If a stoke occurs, patients can loose about 2 million brain cells a minute, which can lead to death in serious cases. The destruction of cells is caused by a process called excitotoxicity, meaning the damaging and killing of neurons, and excessive free radicals, or unstable atoms. If there is too much production of oxygen-based free radicals, they indiscriminately attack healthy cells instead of helping white cells kill viruses.

"Tests conducted so far showed the new material working effectively against both excitotoxicity and overactive free radicals to protect brain cells," said Gwag. He claimed the test results are better than ones for similar materials being developed by pharmaceutical companies and laboratories around the world.

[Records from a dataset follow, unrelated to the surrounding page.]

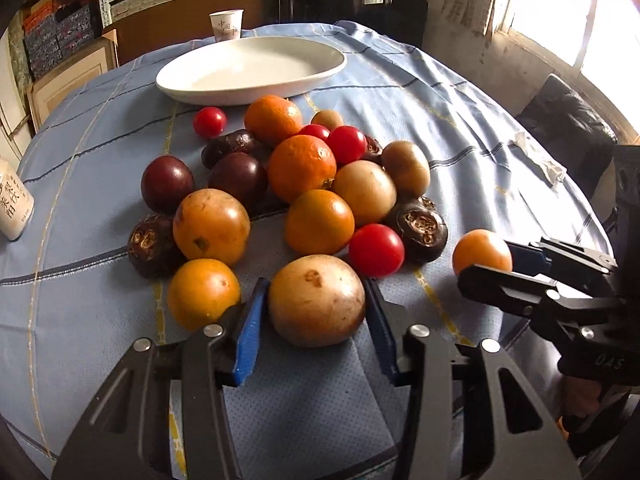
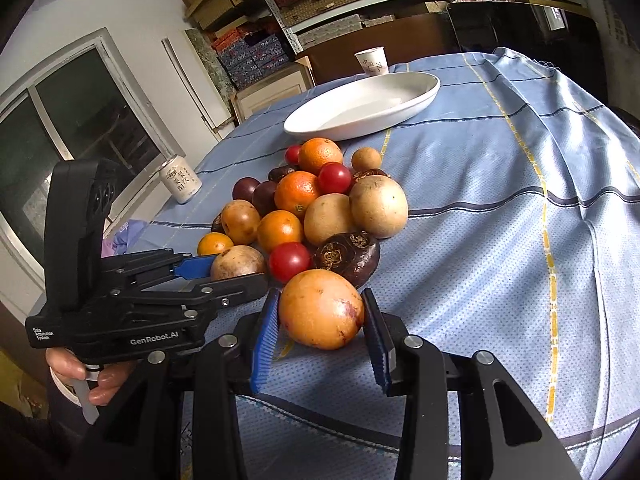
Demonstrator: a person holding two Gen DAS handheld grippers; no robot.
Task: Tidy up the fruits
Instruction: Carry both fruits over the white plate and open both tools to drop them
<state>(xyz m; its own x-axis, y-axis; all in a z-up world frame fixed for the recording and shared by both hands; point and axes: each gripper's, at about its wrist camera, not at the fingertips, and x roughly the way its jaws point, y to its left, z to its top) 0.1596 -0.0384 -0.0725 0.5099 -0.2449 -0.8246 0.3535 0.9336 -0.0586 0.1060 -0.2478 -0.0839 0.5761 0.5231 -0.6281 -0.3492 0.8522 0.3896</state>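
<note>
A pile of fruit (image 1: 304,168) lies on the blue checked tablecloth (image 1: 440,120): oranges, red tomatoes, dark purple and tan passion fruits, and brown water chestnuts. At the pile's near edge my left gripper (image 1: 315,282) is shut on a tan passion fruit (image 1: 316,300), with a blue pad against each side. To the right of the pile my right gripper (image 2: 321,293) is shut on an orange-yellow passion fruit (image 2: 320,310) that rests on the cloth. The left wrist view shows that fruit (image 1: 482,254) at the far right. An empty white oval dish (image 1: 252,70) stands behind the pile.
A paper cup (image 1: 226,24) stands behind the dish and a white can (image 2: 180,180) to the left of the pile. A crumpled tissue (image 1: 540,160) lies at the cloth's right edge. Shelves of boxes line the back wall. A hand (image 2: 80,376) holds the left gripper's handle.
</note>
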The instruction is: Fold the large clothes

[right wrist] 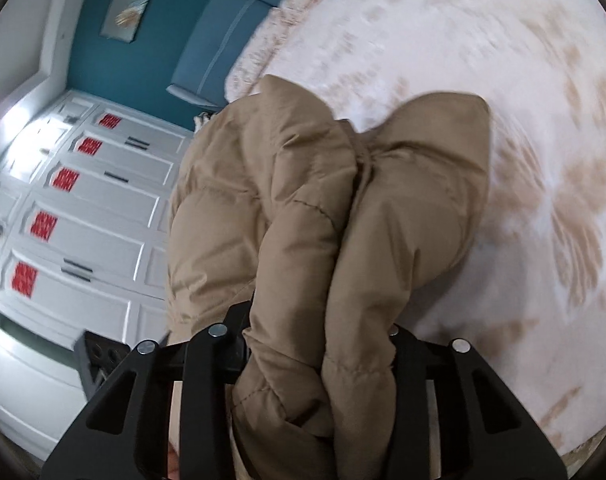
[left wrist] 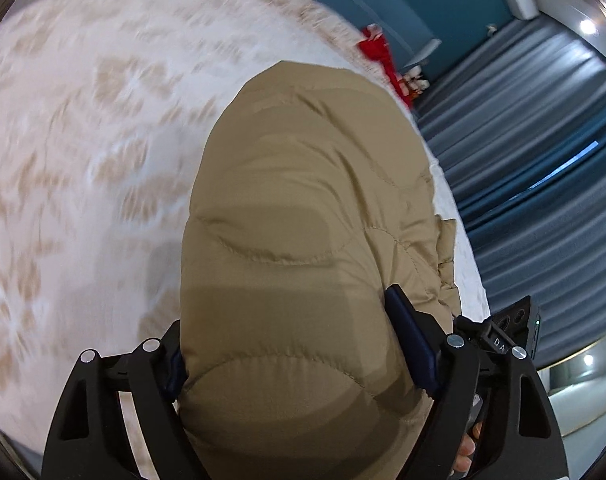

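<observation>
Both tools, left (left wrist: 299, 360) and right (right wrist: 319, 364), clench the tan puffer jacket (left wrist: 303, 216), stretching lengthwise away over the bedspread (left wrist: 83, 120).

A tan jacket (right wrist: 303, 216) is clamped, bunched, between the right gripper's (right wrist: 319, 360) jaws above a patterned bedspread (right wrist: 503, 80); white cabinets (right wrist: 83, 220) are seen alongside.

There is one tan puffer jacket (left wrist: 299, 216), and two grippers: the left gripper (left wrist: 295, 356) and the right gripper (right wrist: 315, 344). One white bedspread (left wrist: 83, 140) lies beneath. The cabinet doors (right wrist: 99, 208) carry five red stickers (right wrist: 43, 227). One blue headboard (right wrist: 231, 28) shows.
</observation>
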`<state>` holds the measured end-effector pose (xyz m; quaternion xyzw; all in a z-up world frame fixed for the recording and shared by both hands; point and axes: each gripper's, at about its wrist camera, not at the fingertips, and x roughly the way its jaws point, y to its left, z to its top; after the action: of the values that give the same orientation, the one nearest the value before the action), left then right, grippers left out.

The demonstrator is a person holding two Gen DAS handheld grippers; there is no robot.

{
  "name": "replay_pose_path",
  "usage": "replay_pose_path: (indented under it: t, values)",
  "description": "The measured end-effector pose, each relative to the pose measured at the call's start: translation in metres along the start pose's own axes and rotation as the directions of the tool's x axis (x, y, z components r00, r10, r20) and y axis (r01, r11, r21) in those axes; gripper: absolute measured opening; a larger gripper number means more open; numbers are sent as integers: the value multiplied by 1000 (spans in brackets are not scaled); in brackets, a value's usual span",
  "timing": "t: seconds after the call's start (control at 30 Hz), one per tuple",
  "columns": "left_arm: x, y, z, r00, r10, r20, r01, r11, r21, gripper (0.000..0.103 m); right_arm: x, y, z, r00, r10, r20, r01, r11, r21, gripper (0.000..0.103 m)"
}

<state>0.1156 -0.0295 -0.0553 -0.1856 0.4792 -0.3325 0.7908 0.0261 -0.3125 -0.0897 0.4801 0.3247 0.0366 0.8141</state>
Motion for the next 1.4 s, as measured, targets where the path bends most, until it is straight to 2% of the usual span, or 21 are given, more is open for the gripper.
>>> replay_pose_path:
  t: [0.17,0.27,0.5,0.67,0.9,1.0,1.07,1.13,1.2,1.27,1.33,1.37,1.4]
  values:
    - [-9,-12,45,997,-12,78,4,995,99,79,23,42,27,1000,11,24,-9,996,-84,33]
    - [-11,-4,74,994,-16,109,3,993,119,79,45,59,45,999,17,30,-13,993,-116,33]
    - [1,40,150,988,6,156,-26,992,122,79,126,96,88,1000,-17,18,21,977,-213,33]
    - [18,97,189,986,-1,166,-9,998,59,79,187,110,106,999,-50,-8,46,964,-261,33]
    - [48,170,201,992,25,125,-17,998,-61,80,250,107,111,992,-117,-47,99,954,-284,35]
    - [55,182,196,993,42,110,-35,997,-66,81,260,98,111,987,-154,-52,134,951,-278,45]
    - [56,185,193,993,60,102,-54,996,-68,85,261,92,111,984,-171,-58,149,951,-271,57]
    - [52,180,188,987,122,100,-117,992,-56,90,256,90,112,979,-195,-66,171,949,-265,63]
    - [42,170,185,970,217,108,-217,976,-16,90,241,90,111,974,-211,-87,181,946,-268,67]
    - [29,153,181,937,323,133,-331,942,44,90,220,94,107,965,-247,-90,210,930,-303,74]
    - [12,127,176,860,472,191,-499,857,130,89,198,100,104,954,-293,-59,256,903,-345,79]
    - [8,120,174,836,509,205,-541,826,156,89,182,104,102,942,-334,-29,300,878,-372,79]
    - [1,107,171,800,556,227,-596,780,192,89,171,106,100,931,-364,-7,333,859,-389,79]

The professor of medicine said in the phase one test, healthy young people and senior citizens were given doses of Neu2000 without any problems. The material was also tested by being given with 40 times the effective dosage to make certain there are no critical side effects.

In the second phase, the drug is to be given to select number of patients that suffered a stroke, while in the third phase, a test is to be conducted worldwide on 1,500-2,000 stroke victims. Once all clinical tests have been completed, local developers will request formal approval to market the drug.

"The phase-two clinical tests are critical in determining the actual effectiveness and safety of the material," the Ajou University scientist said. He added that if all subsequent clinical tests are completed without complications, a new stroke treatment drug based on Neu2000 may be available in about five years.

Ajou University, the Ministry of Science and Technology and Neurotech Pharmaceutical Co. that took part in the development of the new material, said commercial production could have a considerable impact on the stroke treatment market.

Worldwide figures are unavailable, but the U.S. market for stroke treatment drugs stands at around $43 billion annually.